Task goal
If a line of the data below holds the string "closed", copy it.

Provided records

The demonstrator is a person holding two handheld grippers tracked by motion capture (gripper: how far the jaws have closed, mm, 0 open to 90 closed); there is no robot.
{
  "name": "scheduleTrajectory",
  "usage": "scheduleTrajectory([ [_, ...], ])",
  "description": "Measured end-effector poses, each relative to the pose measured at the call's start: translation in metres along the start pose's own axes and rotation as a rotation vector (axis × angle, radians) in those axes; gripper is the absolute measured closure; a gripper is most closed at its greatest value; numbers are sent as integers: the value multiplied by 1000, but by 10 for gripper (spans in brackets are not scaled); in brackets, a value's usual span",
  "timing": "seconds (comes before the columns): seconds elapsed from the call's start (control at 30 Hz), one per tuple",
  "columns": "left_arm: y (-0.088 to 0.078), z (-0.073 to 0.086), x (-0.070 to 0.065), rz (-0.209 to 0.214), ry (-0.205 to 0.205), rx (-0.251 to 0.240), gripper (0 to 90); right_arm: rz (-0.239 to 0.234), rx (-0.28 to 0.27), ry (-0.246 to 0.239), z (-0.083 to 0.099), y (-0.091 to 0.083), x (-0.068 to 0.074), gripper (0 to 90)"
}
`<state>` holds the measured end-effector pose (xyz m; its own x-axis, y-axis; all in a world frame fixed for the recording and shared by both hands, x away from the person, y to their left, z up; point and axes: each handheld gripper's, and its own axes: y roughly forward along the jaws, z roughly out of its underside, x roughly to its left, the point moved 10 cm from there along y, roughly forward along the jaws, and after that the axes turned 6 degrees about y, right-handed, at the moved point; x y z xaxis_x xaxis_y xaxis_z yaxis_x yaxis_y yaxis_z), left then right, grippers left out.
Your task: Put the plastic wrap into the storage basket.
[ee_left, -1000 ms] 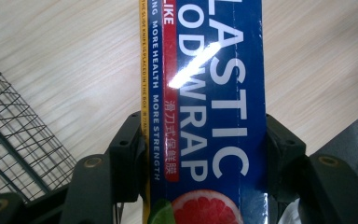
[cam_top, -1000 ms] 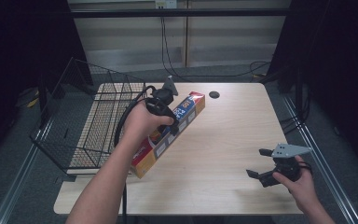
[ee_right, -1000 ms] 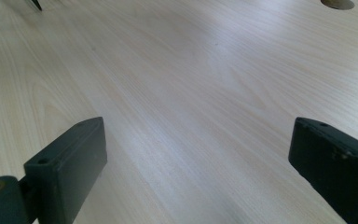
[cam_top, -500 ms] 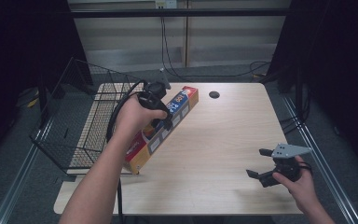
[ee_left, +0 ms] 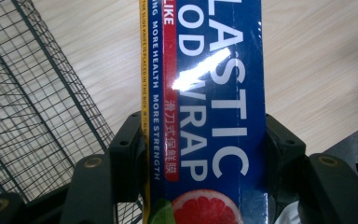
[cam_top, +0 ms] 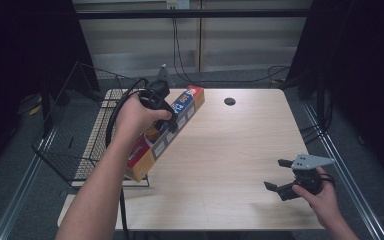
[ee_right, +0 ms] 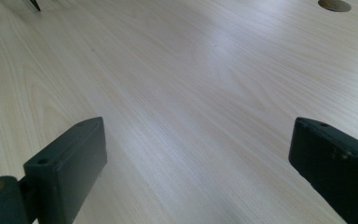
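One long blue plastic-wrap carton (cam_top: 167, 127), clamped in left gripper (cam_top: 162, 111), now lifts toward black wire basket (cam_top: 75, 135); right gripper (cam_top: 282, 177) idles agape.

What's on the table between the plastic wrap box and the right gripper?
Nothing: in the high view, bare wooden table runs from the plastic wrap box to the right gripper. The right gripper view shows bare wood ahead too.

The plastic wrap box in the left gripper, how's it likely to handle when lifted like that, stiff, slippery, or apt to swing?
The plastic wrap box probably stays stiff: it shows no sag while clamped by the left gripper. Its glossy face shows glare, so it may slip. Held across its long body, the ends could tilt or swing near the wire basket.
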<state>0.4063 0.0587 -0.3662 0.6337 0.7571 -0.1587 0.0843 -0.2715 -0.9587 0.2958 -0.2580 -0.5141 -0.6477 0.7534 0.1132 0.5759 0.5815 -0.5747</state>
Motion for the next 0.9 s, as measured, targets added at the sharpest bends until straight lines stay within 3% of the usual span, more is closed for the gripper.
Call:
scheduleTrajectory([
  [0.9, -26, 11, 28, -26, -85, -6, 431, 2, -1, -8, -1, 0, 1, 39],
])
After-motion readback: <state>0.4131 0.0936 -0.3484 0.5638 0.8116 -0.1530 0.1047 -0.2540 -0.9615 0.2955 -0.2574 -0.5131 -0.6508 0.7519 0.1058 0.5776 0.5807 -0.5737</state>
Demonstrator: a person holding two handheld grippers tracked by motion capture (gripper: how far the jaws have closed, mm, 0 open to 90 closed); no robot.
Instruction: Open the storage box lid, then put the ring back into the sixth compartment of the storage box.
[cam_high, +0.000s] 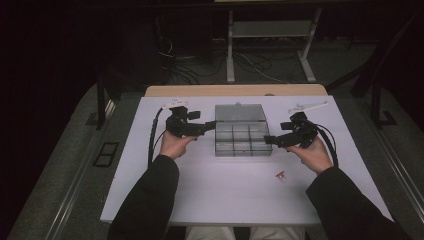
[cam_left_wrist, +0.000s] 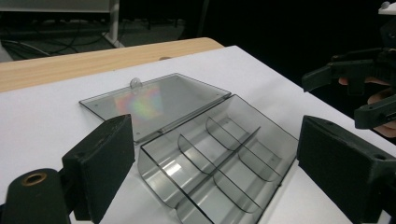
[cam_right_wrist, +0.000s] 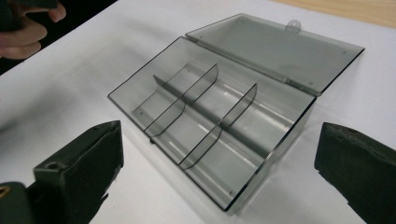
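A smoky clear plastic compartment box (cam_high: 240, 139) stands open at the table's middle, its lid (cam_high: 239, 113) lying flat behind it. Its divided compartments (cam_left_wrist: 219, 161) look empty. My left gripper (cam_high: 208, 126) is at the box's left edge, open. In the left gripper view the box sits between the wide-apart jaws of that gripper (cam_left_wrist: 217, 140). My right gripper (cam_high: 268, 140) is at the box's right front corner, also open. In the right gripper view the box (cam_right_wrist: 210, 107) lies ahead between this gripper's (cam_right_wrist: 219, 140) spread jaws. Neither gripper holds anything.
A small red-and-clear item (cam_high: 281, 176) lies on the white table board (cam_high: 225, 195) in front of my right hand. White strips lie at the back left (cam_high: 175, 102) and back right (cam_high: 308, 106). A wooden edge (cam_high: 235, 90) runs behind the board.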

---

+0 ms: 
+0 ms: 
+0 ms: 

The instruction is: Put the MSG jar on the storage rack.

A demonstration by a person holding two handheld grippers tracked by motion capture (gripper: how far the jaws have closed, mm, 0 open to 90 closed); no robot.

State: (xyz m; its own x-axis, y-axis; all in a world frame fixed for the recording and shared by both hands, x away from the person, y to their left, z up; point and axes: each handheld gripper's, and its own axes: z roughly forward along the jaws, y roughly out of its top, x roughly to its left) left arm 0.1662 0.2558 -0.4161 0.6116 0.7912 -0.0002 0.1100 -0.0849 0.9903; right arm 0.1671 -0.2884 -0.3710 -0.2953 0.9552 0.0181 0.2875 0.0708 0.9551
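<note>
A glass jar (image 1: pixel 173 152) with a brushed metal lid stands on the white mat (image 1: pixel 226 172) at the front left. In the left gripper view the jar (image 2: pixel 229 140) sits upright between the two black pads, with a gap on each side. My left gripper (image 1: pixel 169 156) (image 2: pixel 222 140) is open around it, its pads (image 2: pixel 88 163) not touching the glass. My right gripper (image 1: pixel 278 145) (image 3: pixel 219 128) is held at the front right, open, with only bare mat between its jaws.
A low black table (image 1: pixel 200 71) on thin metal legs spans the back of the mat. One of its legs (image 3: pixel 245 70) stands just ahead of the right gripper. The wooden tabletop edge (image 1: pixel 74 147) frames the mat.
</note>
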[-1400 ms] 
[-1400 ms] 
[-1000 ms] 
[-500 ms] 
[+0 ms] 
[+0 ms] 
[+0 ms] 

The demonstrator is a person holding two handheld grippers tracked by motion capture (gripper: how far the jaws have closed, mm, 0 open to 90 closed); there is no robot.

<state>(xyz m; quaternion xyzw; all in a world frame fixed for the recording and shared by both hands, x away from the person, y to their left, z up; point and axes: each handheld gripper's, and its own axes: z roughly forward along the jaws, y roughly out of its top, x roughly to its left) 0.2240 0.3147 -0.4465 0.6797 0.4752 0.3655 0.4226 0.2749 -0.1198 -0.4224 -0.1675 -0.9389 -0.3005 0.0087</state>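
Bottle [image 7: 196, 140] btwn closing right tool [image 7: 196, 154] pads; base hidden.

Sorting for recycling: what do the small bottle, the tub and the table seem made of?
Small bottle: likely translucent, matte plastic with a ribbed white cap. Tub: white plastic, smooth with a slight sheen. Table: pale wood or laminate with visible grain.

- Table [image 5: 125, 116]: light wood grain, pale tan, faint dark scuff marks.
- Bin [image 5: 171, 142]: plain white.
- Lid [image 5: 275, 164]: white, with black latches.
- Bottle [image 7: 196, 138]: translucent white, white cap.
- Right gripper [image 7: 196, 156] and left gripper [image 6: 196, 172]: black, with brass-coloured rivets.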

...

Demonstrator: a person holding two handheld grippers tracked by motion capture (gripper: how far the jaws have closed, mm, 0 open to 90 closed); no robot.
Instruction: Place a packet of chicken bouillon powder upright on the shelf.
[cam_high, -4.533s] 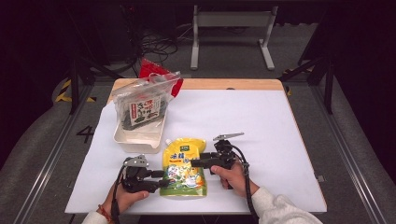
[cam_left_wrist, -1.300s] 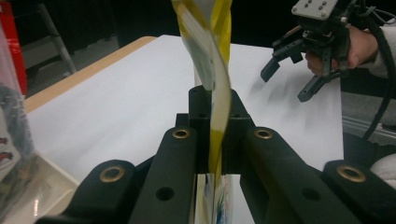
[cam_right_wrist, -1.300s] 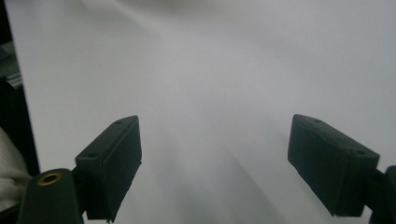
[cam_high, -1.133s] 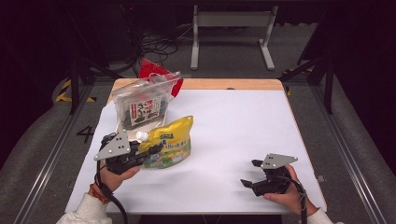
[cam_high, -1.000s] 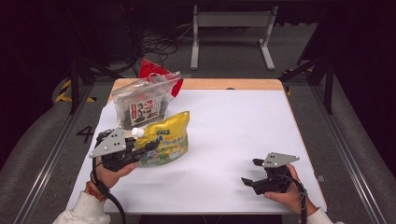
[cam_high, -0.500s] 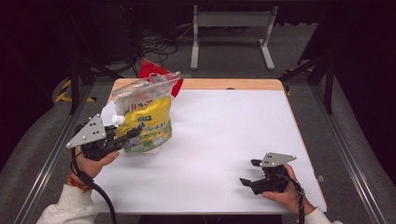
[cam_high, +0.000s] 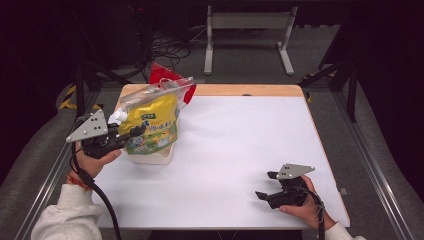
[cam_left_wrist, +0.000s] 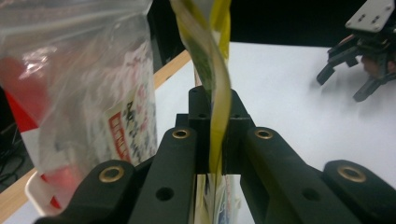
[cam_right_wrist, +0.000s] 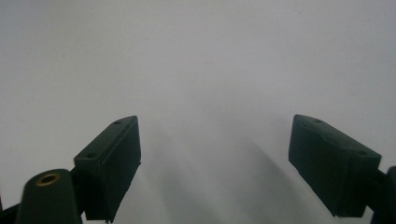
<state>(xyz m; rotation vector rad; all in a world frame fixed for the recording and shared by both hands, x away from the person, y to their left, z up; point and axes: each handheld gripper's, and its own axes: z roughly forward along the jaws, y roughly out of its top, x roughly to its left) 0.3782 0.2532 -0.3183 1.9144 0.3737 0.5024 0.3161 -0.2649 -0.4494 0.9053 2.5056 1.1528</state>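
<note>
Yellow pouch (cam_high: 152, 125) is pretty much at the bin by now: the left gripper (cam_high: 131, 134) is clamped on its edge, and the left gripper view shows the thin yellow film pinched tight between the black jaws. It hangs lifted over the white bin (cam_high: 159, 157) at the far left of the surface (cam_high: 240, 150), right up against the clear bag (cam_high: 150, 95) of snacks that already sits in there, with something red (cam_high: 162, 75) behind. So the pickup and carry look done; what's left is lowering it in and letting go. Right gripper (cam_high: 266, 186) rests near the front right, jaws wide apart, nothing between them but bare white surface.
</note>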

Exercise solution
The demonstrator is a person holding two handheld grippers tracked by motion capture (gripper: how far the jaws have closed, mm, 0 open to 90 closed); there is no robot.
  "description": "Measured end-effector poses, each relative to the pose measured at the call's start: translation in metres along the start pose's own axes and rotation as a rotation vector (axis × angle, radians) in those axes; gripper is the absolute measured closure; a gripper is most closed at its greatest value; numbers are sent as integers: the value multiplied by 1000, but by 10 for gripper (spans in brackets are not scaled); in brackets, a value's usual span",
Motion for the next 0.9 s, as measured, targets added at the sharpest bends until straight lines stay within 3% of the usual span, more is closed for the gripper.
Demonstrator: a person holding two handheld grippers tracked by motion capture (gripper: how far the jaws have closed, mm, 0 open to 90 closed); no robot.
A demonstration by a person holding two handheld grippers tracked by motion capture (gripper: how far the jaws have closed, mm, 0 open to 90 closed); no robot.
The demonstrator is a person holding two handheld grippers tracked by motion capture (gripper: how far the jaws have closed, mm, 0 open to 90 closed); there is no robot.
Demonstrator: a person holding two handheld grippers tracked by motion capture (gripper: how far the jaws have closed, mm, 0 open to 90 closed); no robot.

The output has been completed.